This was probably why labor turned out to take so long for me. I was
at 6 centimeters when Dr. Wilson checked me at 6:30 AM. I don't remember
all of the details of that part of labor clearly. I do remember cracking
a lot of jokes and laughing hysterically. I also remember Karen and
David applying a lot of counterpressure to my back. I spent a long time
on my hands and knees, and also on the birth ball, squatting. We walked
some up and down the halls and I convinced Dr. Wilson to let me take a
shower. She didn't want to let me take a long shower, because she was
afraid I would go through transition! Well, duh, that's what I was hoping
for!
Dr. Wilson only wanted me in the shower for 5 minutes. What the heck
was that? I didn't need to wash my hair in there, I needed it for pain
relief and relaxation. I ended up spending about 15 minutes in there,
and then it was back to bed and onto the monitors again. As the morning
wore on, I was working pretty hard. I felt like I was progressing. I
was checked some time later that morning and had dilated another
centimeter.
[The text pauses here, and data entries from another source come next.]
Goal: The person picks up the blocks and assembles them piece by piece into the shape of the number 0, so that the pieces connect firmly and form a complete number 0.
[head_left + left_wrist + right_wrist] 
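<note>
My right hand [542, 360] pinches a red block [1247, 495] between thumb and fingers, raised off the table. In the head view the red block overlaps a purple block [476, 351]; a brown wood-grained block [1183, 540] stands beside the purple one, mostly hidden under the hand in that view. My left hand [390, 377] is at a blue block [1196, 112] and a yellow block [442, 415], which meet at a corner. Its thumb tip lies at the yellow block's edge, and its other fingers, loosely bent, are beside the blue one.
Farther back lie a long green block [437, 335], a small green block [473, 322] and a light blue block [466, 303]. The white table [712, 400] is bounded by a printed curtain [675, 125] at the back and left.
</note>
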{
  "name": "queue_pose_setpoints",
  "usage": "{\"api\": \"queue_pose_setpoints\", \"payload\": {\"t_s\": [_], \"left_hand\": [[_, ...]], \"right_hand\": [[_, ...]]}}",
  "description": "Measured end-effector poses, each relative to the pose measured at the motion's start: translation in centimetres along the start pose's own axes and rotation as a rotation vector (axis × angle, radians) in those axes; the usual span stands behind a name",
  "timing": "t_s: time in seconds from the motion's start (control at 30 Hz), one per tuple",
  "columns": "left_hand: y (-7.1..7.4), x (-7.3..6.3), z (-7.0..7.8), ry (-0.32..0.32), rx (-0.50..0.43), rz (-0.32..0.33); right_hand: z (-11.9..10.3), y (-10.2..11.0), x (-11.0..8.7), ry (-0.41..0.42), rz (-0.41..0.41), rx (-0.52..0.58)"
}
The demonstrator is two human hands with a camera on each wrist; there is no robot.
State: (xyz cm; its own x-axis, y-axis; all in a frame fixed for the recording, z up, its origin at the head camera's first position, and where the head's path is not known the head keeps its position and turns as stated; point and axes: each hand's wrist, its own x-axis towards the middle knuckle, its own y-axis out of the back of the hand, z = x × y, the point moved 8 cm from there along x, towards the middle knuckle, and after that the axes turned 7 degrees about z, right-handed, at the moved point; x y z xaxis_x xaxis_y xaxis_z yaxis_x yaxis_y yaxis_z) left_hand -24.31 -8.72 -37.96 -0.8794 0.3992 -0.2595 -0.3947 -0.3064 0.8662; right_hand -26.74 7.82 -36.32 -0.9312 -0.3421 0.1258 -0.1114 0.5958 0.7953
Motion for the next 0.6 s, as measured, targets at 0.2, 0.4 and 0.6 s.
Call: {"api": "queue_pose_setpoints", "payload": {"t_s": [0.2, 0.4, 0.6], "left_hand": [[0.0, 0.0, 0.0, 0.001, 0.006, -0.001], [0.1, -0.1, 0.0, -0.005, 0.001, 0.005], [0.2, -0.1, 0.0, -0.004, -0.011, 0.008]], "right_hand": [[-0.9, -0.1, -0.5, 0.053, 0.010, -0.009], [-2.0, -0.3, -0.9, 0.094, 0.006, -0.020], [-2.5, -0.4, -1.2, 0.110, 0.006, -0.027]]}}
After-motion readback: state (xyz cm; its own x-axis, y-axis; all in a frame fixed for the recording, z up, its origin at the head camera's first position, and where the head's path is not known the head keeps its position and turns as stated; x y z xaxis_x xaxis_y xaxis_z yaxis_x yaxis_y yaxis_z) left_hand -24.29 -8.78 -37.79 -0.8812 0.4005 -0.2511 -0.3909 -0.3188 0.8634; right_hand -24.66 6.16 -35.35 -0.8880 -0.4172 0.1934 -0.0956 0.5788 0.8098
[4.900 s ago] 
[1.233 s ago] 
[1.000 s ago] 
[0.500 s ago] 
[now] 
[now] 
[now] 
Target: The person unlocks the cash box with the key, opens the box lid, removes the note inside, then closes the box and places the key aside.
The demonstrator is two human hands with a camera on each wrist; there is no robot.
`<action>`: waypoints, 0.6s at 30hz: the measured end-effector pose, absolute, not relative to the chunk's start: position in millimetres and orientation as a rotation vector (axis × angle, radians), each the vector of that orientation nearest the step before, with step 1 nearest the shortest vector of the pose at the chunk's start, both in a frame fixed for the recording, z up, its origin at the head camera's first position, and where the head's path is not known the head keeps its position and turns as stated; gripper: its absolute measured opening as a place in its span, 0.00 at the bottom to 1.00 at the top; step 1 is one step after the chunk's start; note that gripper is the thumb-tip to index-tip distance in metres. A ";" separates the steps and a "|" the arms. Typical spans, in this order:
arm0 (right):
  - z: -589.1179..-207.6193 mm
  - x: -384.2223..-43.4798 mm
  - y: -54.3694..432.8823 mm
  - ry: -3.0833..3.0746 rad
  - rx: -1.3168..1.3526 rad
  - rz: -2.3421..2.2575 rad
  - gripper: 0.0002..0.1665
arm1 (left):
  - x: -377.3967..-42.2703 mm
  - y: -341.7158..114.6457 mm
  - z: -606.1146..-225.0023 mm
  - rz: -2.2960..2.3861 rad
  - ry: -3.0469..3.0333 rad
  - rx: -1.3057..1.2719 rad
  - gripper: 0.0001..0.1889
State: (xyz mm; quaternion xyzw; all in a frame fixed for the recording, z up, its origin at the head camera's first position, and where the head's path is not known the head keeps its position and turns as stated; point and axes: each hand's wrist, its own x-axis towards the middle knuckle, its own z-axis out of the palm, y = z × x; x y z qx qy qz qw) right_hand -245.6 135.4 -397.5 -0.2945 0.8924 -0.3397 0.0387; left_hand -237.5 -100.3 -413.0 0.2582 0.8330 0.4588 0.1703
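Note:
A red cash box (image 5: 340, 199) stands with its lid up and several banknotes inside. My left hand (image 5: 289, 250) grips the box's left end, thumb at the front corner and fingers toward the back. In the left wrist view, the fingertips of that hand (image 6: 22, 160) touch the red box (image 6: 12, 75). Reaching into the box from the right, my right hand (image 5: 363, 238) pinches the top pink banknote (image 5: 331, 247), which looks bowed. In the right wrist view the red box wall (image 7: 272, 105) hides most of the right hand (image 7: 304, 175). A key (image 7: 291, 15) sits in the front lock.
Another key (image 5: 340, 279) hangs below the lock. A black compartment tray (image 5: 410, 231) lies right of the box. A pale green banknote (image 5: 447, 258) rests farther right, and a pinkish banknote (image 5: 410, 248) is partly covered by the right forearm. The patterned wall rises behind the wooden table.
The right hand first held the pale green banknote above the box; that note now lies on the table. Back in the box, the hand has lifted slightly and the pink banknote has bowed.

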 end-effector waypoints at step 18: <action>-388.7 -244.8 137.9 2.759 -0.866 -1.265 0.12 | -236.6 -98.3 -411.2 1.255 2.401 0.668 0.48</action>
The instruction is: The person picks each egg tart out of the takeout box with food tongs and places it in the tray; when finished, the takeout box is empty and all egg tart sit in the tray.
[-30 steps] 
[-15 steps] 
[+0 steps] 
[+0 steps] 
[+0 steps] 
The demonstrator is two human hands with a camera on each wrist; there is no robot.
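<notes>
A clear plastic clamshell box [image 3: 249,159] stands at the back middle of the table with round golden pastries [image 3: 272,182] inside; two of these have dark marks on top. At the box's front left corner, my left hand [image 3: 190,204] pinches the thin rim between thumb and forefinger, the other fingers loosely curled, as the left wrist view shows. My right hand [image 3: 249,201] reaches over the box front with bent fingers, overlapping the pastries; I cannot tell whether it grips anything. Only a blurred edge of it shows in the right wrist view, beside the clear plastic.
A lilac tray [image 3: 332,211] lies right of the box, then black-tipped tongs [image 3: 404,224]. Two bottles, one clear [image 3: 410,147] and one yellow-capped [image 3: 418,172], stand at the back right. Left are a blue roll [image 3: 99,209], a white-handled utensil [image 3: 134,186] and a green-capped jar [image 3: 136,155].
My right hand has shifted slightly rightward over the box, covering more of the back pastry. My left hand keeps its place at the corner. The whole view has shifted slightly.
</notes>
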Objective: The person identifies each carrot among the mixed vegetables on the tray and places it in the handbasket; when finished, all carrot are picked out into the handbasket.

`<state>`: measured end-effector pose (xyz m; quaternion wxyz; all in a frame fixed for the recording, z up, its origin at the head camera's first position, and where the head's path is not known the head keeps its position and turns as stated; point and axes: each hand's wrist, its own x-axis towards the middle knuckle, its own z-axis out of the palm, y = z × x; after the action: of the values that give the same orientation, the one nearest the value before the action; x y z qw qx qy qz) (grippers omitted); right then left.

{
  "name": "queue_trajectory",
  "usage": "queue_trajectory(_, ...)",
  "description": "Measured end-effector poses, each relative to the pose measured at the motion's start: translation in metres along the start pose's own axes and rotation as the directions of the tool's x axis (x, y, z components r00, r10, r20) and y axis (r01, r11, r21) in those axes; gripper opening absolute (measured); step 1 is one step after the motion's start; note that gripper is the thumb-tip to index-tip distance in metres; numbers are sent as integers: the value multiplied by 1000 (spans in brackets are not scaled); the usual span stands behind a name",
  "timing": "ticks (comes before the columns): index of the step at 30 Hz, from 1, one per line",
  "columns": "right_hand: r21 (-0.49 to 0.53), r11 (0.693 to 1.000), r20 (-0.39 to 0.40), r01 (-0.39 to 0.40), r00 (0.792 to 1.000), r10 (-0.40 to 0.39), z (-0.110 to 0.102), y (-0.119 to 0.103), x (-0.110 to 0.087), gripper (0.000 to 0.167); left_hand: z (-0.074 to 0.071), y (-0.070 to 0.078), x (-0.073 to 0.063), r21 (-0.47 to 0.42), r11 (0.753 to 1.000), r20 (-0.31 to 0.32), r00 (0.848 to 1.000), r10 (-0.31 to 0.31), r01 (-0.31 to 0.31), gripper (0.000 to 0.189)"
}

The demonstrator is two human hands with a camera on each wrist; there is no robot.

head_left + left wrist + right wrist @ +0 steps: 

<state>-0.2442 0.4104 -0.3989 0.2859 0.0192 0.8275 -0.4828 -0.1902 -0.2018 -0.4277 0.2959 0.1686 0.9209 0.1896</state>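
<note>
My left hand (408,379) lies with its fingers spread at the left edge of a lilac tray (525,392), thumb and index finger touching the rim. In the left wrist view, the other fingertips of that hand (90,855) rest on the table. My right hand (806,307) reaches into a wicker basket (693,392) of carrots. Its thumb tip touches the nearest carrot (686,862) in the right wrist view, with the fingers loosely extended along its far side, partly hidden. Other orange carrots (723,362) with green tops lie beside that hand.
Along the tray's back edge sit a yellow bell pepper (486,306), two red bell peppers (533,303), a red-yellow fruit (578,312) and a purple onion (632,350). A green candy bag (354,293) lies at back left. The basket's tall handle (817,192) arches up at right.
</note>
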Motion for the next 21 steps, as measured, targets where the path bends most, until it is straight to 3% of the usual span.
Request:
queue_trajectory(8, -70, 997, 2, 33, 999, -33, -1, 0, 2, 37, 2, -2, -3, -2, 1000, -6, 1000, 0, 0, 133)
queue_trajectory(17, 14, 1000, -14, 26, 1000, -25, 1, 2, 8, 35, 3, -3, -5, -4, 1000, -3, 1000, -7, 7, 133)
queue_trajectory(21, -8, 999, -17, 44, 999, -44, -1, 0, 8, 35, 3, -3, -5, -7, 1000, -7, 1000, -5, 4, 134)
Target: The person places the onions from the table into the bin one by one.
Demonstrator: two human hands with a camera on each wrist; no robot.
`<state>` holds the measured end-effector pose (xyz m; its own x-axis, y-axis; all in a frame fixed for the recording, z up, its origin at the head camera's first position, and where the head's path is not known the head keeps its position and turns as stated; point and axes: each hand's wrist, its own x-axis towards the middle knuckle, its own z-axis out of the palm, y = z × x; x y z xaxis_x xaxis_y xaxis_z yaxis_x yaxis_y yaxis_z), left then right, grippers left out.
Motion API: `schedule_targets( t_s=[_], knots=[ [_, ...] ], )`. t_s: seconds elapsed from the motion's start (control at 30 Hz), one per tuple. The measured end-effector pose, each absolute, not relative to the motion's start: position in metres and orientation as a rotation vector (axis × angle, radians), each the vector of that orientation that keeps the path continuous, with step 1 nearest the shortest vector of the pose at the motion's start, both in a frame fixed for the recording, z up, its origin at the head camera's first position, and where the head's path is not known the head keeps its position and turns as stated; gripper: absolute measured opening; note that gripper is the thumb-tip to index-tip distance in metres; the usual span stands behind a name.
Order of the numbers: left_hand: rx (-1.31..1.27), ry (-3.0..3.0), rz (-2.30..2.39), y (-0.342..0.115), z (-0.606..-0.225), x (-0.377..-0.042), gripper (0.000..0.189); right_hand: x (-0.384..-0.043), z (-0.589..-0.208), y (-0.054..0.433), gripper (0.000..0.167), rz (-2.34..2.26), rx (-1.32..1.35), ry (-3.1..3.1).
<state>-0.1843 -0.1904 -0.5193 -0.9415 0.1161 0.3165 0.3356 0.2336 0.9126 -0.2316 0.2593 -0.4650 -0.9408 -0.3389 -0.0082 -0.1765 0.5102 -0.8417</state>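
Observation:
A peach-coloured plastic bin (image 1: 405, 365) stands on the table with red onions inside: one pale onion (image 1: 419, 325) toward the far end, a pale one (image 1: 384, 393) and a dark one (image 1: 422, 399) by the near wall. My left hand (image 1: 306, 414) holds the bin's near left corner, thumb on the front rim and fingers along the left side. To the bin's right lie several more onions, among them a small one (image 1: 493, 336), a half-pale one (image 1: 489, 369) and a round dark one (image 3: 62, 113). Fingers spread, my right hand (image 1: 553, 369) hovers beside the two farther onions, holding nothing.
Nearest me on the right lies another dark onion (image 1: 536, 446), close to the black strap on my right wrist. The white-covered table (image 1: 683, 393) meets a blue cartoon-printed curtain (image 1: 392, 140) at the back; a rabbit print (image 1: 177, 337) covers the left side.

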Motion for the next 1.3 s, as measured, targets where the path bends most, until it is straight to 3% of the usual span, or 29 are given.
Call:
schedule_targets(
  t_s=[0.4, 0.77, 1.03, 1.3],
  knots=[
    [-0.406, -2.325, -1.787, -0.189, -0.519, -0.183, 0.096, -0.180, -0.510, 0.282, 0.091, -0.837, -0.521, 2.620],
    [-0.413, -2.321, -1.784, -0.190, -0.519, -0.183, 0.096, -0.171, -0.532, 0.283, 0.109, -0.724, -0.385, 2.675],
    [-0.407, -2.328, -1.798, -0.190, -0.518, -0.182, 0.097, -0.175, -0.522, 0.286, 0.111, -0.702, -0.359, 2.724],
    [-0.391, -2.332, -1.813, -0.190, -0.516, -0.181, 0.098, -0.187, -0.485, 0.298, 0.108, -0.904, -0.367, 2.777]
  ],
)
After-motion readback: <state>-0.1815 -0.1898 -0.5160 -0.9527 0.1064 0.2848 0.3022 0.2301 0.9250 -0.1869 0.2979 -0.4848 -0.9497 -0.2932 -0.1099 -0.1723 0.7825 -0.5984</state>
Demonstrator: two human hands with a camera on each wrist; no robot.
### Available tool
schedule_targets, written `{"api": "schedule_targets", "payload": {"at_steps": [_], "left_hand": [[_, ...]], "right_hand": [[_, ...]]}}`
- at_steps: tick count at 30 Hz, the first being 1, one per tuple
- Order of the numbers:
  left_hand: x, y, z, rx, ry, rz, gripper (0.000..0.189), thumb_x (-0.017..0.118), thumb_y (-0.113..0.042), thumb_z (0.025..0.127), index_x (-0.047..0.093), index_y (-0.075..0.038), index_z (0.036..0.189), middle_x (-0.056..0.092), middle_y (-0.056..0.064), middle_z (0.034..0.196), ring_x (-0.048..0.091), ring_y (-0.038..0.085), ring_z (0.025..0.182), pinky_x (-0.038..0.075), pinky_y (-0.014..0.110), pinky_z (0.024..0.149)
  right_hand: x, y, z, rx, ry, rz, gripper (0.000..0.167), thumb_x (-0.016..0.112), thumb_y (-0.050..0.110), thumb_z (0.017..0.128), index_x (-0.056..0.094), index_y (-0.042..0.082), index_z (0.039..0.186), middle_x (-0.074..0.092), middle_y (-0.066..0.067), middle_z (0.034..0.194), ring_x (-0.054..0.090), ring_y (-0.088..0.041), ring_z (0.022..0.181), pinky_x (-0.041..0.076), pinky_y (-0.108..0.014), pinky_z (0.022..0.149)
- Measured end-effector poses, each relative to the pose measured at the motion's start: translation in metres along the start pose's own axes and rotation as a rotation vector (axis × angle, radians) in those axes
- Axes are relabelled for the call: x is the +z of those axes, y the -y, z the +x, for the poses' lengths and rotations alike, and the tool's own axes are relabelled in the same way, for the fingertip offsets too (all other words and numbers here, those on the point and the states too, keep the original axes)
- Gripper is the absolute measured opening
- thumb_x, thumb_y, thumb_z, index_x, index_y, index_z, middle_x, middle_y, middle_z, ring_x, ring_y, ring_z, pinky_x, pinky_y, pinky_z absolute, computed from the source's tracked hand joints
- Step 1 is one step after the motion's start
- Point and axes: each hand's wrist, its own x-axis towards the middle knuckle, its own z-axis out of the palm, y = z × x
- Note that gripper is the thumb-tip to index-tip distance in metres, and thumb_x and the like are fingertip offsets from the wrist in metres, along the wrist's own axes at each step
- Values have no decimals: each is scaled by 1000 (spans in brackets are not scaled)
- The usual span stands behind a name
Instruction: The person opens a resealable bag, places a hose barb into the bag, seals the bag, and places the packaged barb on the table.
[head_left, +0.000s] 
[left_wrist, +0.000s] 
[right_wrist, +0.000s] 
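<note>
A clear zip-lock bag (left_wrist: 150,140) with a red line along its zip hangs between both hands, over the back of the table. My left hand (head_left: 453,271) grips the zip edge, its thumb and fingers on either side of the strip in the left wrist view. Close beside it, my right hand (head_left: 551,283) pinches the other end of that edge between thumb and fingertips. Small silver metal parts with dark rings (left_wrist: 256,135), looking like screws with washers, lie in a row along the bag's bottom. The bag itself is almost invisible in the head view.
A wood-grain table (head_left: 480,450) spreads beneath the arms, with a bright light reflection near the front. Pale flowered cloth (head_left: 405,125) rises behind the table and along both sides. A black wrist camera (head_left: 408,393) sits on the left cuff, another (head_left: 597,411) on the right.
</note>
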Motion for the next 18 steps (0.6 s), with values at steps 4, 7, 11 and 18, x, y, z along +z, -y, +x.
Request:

I remember thinking before that, that I was about to go into
transition. The nurses said I wasn't, and Karen and David just listened
to me and asked why I thought that's where I was? I said, "sudden
emotional change!!!" And starting bawling, I mean really sobbing. I did
not feel sad. I just felt weird and shaky and like I needed to cry a
whole lot. Then I started laughing hysterically. It was a very emotional
part of labor for me! I had no particular thoughts going through my mind
at that point, just suddenly urges for these expressions of emotion. I
can't recall what was funny-- I just felt like laughing, hard. Karen and
David stuck by me. They looked on with what seemed like amazement. Here
I was, after many hours of labor, sitting on my birth ball, alternately
bawling and cracking up. But, alas, the emotional interlude was not
transition.
Transition began around 4:30 PM. I remember this because although I
had not been aware of the time for a long while, I was looking at the
clock, wondering how much longer I would have to endure the pain.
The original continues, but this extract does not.